# Computational Linear Algebra: PageRank Algorithm Homework

**Academic Year:** 2025/2026

### Team Members:
1. Indiano, Giovanni (357942);
2. Stradiotti, Fabio (359415).

## Introduction

At the beginning of **World Wide Web**'s development during the 1990s, complex search engines capable of filtering vast amounts of public data to deliver relevant information were needed. Early proposed solutions struggled with accuracy, frequently returning useless or irrelevant links that didn't match the user's request. The first algorithm that actually succeeded in this goal was **PageRank**, which is the primary reason behind **Google**'s enormous success. The algorithm quantitatively rates the importance of each webpage, in order to return the most helpful results first.

PageRank is a delightful application of **linear algebra**. It represents the web as a graph, in which the webpages are the vertices and the links are the edges. The intuition of the algorithm consisted in giving a certain *importance* to a page not only basing on the number of incoming links (**backlinks**), but also on the importance of the pages where these links come from.
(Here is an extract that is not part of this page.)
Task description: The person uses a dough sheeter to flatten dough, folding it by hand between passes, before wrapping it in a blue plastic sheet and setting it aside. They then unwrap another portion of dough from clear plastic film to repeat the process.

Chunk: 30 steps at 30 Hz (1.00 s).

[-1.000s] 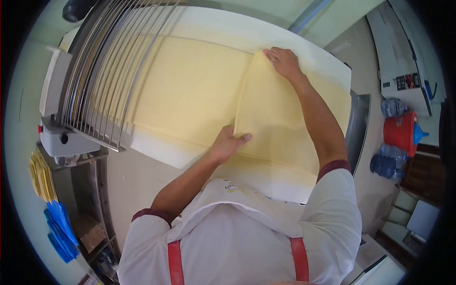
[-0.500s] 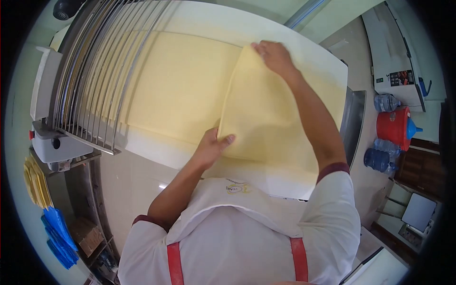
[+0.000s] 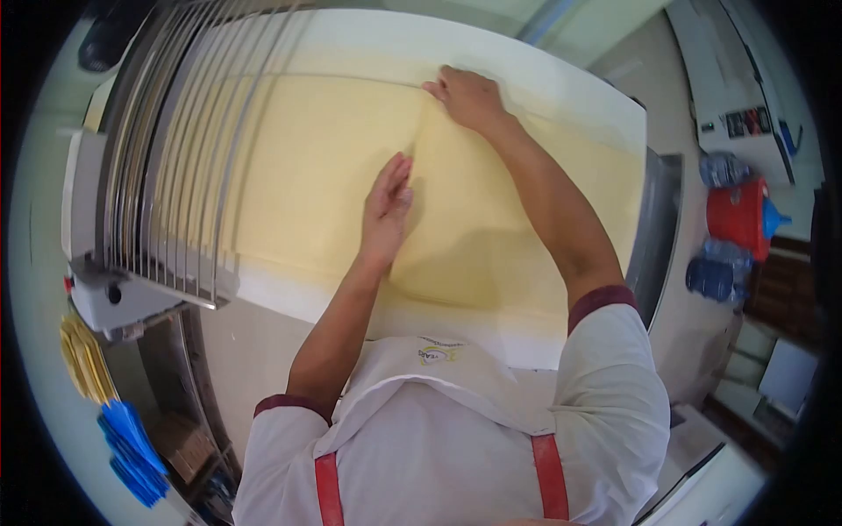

This relationship is enclosed in a matrix $A$, called the **link matrix**, where each page's importance score ($x_k$) depends on the scores of its backlinks, weighted by the number of outgoing links on those pages.

From the mathematics point of view, the ranking problem consists in finding an **eigenvector** associated with a unitary eigenvalue for a **column-stochastic matrix**. While using the algorithm, it could be possible to deal with the following problems:

- **Non-Unique Rankings**: if there are more disconnected subwebs, it's impossible to find a single unique ranking;
- **Dangling nodes**: pages with no outgoing links make the matrix substochastic, which may lack of an eigenvalue equal to 1.

PageRank solves this problem by using the **Google Matrix** $M$, defined as:

$$
M = (1 - m)A + mS
$$

where $S$ is an *egalitarian* matrix, with entries equal to $\frac{1}{n}$, and $m$ is a real number such that $0 \le m \le 1$. As the **Perron-Frobenius** theorem explicits, this modification ensures the resulting matrix is positive and column-stochastic and guarantees a unique, one-dimensional eigenspace with a positive eigenvector, providing a stable and unambiguous ranking for the entire web.

This report presents our proposed solutions for the exercises included in the assignment basing on linear algebra principles, such as the development of the link matrix, the convergence of the power method, and the impact of web structure on page importance.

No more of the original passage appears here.